A Coaching Power Tool created by Catherine Oleksiw
(Transformational Coaching, UNITED STATES)
The journey of a thousand miles starts with one step. Lao-tzu, a Chinese philosopher and contemporary of Confucius in the sixth century B.C. scripted this now timeless saying in Verse 64 of Tao Te Ching, a book of roughly 5,000 words and eighty-one verses which mirrors the essence of Taoism. The more complete excerpt reads:
A tree as great as a man’s embrace springs from a small shoot:
A terrace nine stories high begins with a pile of earth;
A journey of a thousand miles starts under one’s feet.
We are each on a personal journey. The energy we bring to that journey, whether it be transitioning to a new career, developing leadership skills in the workplace, meeting the challenge of a difficult relationship, or facing the seemingly insurmountable test of losing weight, will ebb and flow as we face the inevitability of change. Our willingness or reluctance to proceed step by step is driven by inner beliefs, some of which may not reveal themselves until we have begun the journey. These inner beliefs will prove themselves to be our greatest allies or our harshest adversaries.
The Coaching Process
A future-focused service profession, coaching concentrates on supporting the client in setting specific personal or work-related goals, creating new outcome-based actions and becoming more empowered through transformation. The unchanging focus is on identifying, developing and celebrating individual strengths, capabilities and talents with individual limitations or failings acknowledged only within the context of creating self-awareness. Coaching emphasizes taking actionable steps, being accountability and sustaining change over time as the client moves forward in a positive trajectory.

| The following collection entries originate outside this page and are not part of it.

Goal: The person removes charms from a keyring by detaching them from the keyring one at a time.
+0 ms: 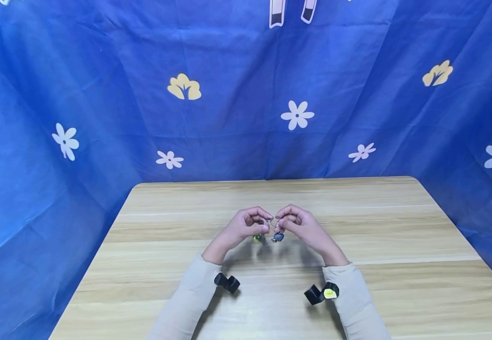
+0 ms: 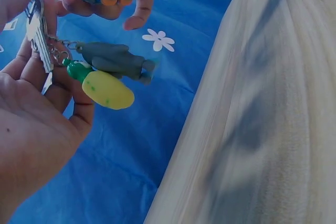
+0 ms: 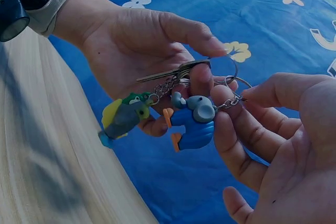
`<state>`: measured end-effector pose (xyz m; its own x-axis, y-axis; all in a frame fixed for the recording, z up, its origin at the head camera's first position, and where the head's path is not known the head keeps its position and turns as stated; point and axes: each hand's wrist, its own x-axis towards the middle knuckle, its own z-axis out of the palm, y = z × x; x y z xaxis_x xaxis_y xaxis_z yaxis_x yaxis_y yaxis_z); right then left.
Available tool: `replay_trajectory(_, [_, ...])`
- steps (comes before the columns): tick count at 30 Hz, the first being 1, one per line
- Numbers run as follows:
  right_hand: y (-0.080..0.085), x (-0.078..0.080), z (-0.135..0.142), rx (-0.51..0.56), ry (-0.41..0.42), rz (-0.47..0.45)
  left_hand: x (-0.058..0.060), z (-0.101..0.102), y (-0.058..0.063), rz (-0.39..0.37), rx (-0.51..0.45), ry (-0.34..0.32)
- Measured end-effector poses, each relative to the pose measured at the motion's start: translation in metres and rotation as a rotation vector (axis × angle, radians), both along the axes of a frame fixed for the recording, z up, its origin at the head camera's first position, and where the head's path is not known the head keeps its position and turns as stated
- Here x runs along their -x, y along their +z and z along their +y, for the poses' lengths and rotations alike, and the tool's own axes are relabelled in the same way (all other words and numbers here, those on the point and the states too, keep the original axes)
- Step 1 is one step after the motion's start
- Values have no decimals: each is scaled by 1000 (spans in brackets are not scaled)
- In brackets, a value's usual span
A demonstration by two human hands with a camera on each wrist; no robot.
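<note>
Over the middle of the table both hands meet at a bunch of key rings. My left hand (image 1: 246, 226) pinches a silver key (image 3: 170, 73) and its split ring (image 3: 234, 69) between thumb and fingers. From it hang a grey animal charm (image 2: 113, 59) and a yellow charm with a green head (image 2: 107, 90), both on short chains. My right hand (image 1: 300, 225) pinches a second metal ring (image 3: 242, 81), which overlaps the first ring in the right wrist view. A blue elephant charm (image 3: 194, 127) with orange feet dangles by its chain beside the right fingers.
Below the hands lies a wood-grain table (image 1: 144, 283). A blue cloth (image 1: 237, 104) with printed flowers hangs behind it and at both sides. Black wrist cameras are strapped over the left sleeve (image 1: 188, 293) and right sleeve (image 1: 356, 302).
</note>
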<state>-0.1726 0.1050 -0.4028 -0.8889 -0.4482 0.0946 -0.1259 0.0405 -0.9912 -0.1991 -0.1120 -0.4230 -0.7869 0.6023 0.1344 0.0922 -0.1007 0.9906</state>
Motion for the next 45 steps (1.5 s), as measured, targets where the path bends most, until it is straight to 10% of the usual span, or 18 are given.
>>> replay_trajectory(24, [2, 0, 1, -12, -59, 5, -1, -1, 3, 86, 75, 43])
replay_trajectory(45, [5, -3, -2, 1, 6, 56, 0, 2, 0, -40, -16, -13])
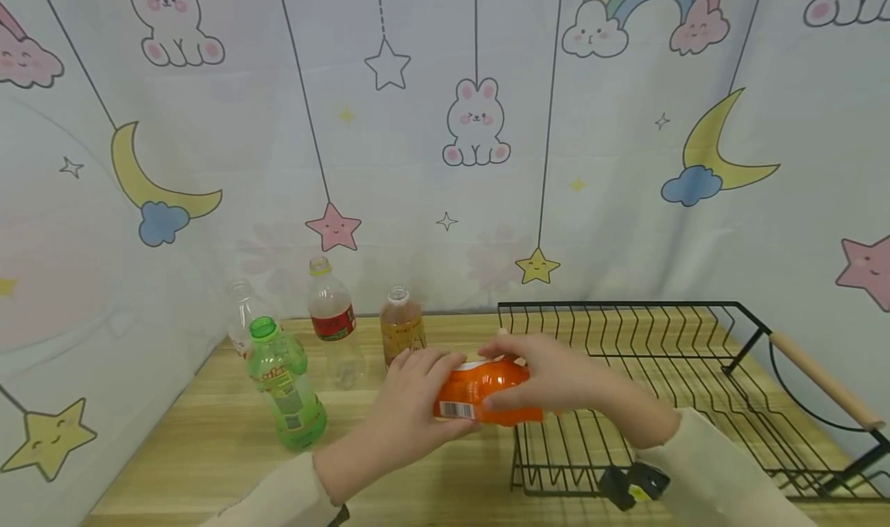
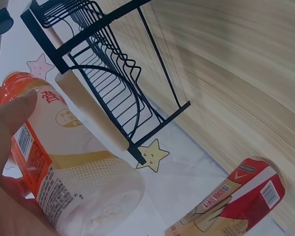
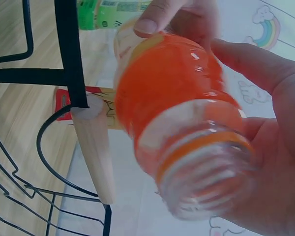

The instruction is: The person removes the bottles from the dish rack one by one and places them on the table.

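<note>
Both hands are on a clear plastic bottle with an orange label (image 1: 480, 392), tilted onto its side above the table. My left hand (image 1: 417, 396) grips its body, the thumb lying over the label in the left wrist view. Toward the neck end, my right hand (image 1: 549, 368) holds the bottle between thumb and fingers. The right wrist view shows the uncapped, threaded bottle mouth (image 3: 206, 172) with an orange ring below it, blurred. Just behind the hands stands a bottle with a tan label (image 1: 403, 334), partly hidden by the left hand.
A black wire rack (image 1: 612, 419) with a wooden handle (image 1: 827, 380) stands on the right. At the left are a green bottle (image 1: 288, 392), a clear bottle (image 1: 243, 311) behind it and a red-labelled bottle (image 1: 337, 326). A patterned curtain (image 1: 417, 148) hangs behind the table.
</note>
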`<state>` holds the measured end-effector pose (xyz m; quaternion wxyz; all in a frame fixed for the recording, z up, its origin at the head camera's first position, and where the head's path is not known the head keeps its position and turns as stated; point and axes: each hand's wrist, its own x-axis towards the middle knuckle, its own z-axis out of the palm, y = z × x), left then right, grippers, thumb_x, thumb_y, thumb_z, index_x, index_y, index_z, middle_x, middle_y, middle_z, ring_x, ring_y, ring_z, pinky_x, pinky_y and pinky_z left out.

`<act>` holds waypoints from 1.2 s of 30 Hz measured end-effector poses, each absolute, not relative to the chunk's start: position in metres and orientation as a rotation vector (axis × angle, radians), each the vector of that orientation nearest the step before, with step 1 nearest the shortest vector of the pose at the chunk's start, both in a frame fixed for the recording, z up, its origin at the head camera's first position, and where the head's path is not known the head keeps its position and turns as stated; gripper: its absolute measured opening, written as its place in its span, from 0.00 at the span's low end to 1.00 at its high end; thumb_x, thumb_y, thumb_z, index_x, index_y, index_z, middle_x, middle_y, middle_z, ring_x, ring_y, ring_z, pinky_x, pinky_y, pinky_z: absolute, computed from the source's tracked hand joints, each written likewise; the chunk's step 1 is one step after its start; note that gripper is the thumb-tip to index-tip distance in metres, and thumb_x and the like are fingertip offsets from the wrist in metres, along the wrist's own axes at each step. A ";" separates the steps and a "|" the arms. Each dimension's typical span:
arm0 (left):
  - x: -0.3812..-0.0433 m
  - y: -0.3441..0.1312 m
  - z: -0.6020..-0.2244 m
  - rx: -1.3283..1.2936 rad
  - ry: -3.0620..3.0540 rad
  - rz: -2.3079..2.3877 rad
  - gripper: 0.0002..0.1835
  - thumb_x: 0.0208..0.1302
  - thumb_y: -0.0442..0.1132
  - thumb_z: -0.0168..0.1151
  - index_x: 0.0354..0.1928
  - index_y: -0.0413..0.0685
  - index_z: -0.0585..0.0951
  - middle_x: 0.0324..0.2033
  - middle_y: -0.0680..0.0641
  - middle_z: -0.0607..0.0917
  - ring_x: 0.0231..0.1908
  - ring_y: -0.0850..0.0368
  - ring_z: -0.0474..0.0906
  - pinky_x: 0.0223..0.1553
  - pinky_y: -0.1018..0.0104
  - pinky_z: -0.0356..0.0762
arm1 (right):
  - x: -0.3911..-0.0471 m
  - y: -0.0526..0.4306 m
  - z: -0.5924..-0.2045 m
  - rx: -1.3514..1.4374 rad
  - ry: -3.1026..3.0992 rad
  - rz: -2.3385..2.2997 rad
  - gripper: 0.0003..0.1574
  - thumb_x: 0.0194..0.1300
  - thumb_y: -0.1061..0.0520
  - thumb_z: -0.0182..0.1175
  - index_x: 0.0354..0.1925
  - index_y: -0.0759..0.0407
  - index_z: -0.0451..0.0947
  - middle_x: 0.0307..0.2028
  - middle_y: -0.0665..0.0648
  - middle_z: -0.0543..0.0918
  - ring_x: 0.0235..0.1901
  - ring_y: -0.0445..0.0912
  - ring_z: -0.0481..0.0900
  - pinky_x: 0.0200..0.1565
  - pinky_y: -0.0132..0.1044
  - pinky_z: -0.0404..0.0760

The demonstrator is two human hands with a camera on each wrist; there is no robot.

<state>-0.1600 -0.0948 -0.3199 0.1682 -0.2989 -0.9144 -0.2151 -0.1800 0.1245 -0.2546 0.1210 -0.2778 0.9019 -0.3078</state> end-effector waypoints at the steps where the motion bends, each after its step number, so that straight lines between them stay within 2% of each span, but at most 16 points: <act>1: -0.161 -0.096 -0.321 -0.838 -2.601 -0.628 0.40 0.46 0.57 0.76 0.60 0.47 0.74 0.53 0.48 0.78 0.54 0.48 0.72 0.62 0.40 0.61 | -0.179 0.127 -0.254 -0.808 2.641 -0.923 0.37 0.54 0.45 0.70 0.60 0.55 0.73 0.53 0.54 0.79 0.49 0.50 0.77 0.44 0.44 0.81; 5: -0.163 -0.103 -0.324 -0.764 -2.594 -0.695 0.39 0.44 0.55 0.78 0.58 0.48 0.75 0.52 0.48 0.79 0.54 0.48 0.72 0.62 0.40 0.61 | -0.173 0.141 -0.250 -0.816 2.705 -1.005 0.39 0.57 0.43 0.68 0.63 0.55 0.71 0.60 0.56 0.76 0.57 0.55 0.72 0.51 0.52 0.78; 10: -0.166 -0.114 -0.328 -0.656 -2.582 -0.783 0.39 0.42 0.52 0.79 0.57 0.48 0.75 0.50 0.48 0.80 0.52 0.49 0.73 0.57 0.45 0.66 | -0.164 0.161 -0.247 -0.836 2.822 -1.027 0.41 0.59 0.38 0.65 0.64 0.56 0.69 0.61 0.56 0.75 0.59 0.55 0.72 0.56 0.57 0.73; 14: -0.166 -0.122 -0.330 -0.566 -2.573 -0.869 0.37 0.43 0.50 0.79 0.57 0.49 0.75 0.49 0.50 0.80 0.51 0.51 0.73 0.55 0.46 0.67 | -0.156 0.174 -0.249 -0.817 2.886 -1.028 0.40 0.60 0.39 0.65 0.65 0.54 0.69 0.61 0.54 0.75 0.58 0.54 0.73 0.55 0.56 0.74; 20: -0.168 -0.132 -0.335 -0.443 -2.526 -1.007 0.37 0.43 0.46 0.80 0.57 0.48 0.74 0.50 0.50 0.80 0.50 0.52 0.72 0.55 0.47 0.67 | -0.145 0.190 -0.258 -0.818 2.886 -1.024 0.36 0.62 0.40 0.63 0.63 0.52 0.70 0.61 0.52 0.75 0.55 0.53 0.74 0.49 0.51 0.75; 25: -0.169 -0.139 -0.337 -0.349 -2.480 -1.171 0.37 0.45 0.43 0.79 0.58 0.46 0.73 0.51 0.47 0.79 0.51 0.51 0.73 0.51 0.52 0.74 | -0.138 0.199 -0.271 -0.773 2.841 -1.065 0.34 0.62 0.41 0.64 0.63 0.48 0.70 0.60 0.51 0.75 0.53 0.53 0.74 0.43 0.47 0.76; 30: -0.170 -0.145 -0.340 -0.290 -2.436 -1.365 0.35 0.49 0.42 0.76 0.59 0.46 0.70 0.52 0.47 0.77 0.50 0.51 0.75 0.45 0.57 0.80 | -0.132 0.206 -0.292 -0.844 2.823 -1.054 0.33 0.63 0.44 0.64 0.64 0.50 0.69 0.60 0.52 0.76 0.53 0.50 0.76 0.46 0.42 0.78; 33: -0.172 -0.150 -0.343 -0.241 -2.427 -1.464 0.36 0.51 0.41 0.75 0.61 0.45 0.68 0.54 0.45 0.74 0.52 0.49 0.74 0.49 0.55 0.79 | -0.129 0.211 -0.304 -0.876 2.820 -1.037 0.31 0.64 0.45 0.63 0.63 0.49 0.70 0.59 0.50 0.77 0.53 0.44 0.76 0.47 0.36 0.78; 36: -0.173 -0.154 -0.347 -0.173 -2.420 -1.554 0.39 0.52 0.41 0.75 0.63 0.45 0.65 0.57 0.43 0.73 0.53 0.47 0.74 0.50 0.54 0.78 | -0.127 0.213 -0.313 -0.896 2.806 -1.049 0.30 0.64 0.46 0.63 0.62 0.49 0.71 0.58 0.49 0.78 0.53 0.40 0.76 0.48 0.35 0.78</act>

Reflecting the client focus of coaching, the fundamental underlying premise of coaching is that the client has everything s/he needs to create personal change based on self-generated solutions. Therefore, in the coaching process, the client determines the direction while the coach lends encouragement to the client in discovering new ways of thinking and feeling for the purpose of exploring new approaches and frameworks, that, in turn, leads to committing to action steps and, therein, positive change.
Action steps and accountability structures go hand in hand in the coaching process. Is the client committed to take action?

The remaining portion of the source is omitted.